# Problem with Craigslist



## schwinnbikebobb (Sep 28, 2014)

Hey everyone.  Has anyone had a problem with their replies to Craigslist sellers going into the sellers spam folders?  Missed out on a 40's Western Flyer yesterday that I replied to within a half hour but she did not see the e-mail until later and sold it. I have tried with a couple of different e-mail accounts and still no good. Have had multiple sellers tell me the same thing but they knew to check spam. Just wondering if anyone had this problem and fixed it. Thanks!


----------



## kz1000 (Sep 28, 2014)

Its been happening since the beginning of craigslist, responses get "lost" in cyberspace somewhere. When responding you just never know if the other party is getting your message. THAT is why most people will only deal with phone calls.


----------



## Freqman1 (Sep 28, 2014)

I have the email feature disabled because 98% of the time it is spam. I only accept phone calls/text. I'm thinking of just phone calls because about 70% of the texts are spam as well. V/r Shawn


----------



## schwinnbikebobb (Sep 28, 2014)

Yes a phone number would have changed the outcome but lots of sellers do not put them in their postings. I spent a hour or so trying to find an answer but there is none. A roll of the dice I guess.


----------



## Euphman06 (Sep 29, 2014)

Happens to me as well.. I make it a habit to actually check my spam in case someone is responding to a wanted ad of mine. Most of them actually end up in the spam filter. There has to be a way to change the filter, to exclude things coming from Craigslist.
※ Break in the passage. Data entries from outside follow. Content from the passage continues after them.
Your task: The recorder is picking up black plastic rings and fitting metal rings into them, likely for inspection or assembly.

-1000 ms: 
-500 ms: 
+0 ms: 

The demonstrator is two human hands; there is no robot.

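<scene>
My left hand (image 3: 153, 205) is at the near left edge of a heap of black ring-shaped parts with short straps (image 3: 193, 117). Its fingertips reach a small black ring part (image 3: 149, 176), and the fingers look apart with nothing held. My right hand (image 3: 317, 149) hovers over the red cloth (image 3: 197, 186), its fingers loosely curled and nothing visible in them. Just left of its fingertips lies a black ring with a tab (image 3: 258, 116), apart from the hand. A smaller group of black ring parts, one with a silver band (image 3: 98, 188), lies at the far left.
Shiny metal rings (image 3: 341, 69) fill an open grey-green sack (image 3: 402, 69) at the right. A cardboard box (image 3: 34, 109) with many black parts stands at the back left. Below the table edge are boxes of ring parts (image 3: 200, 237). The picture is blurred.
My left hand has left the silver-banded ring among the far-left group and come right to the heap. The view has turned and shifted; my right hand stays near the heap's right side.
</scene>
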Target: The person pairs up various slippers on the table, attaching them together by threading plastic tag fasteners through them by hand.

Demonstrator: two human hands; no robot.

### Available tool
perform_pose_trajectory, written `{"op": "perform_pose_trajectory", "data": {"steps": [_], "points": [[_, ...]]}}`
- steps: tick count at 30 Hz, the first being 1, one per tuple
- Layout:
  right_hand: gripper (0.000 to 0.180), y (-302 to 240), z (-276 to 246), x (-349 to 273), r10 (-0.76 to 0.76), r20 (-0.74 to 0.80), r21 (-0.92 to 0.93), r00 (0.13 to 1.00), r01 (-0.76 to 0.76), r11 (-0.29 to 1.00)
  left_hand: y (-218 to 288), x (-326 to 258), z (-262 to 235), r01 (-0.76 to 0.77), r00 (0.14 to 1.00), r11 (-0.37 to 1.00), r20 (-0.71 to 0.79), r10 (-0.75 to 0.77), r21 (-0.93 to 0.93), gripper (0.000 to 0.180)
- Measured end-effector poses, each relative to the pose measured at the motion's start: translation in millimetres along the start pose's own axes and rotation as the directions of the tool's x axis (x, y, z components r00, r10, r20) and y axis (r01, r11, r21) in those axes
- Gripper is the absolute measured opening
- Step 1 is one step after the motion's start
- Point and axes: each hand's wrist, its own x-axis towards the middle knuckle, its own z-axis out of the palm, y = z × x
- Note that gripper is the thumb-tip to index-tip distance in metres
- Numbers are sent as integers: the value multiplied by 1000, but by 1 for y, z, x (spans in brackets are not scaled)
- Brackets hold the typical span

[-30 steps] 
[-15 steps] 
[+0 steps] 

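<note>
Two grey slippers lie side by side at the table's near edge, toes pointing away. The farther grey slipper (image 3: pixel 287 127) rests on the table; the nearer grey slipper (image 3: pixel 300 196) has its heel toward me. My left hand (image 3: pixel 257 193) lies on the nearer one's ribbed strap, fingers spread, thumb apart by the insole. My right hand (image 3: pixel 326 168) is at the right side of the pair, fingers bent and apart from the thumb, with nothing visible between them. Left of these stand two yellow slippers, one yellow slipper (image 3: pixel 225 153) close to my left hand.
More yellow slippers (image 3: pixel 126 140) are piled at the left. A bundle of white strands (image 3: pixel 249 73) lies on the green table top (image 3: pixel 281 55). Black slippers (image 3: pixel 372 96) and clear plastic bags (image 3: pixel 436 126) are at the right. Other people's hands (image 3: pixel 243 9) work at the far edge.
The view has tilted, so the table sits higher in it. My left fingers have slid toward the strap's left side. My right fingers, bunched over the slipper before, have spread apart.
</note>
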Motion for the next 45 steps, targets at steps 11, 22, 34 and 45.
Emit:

I missed out on a nice cheap 50's tanker recently because of it....


----------



## kevin x (Sep 29, 2014)

*No Problems ?*

I have run 4 craigslist ads in SoCal in the past month and have had no spam problems.  I just checked my spam folder and no Craigslist
spam and no blocked inquiries. 

 On the other hand I have responded to about 5 ads in the last month by email and only gotten one reponse.


----------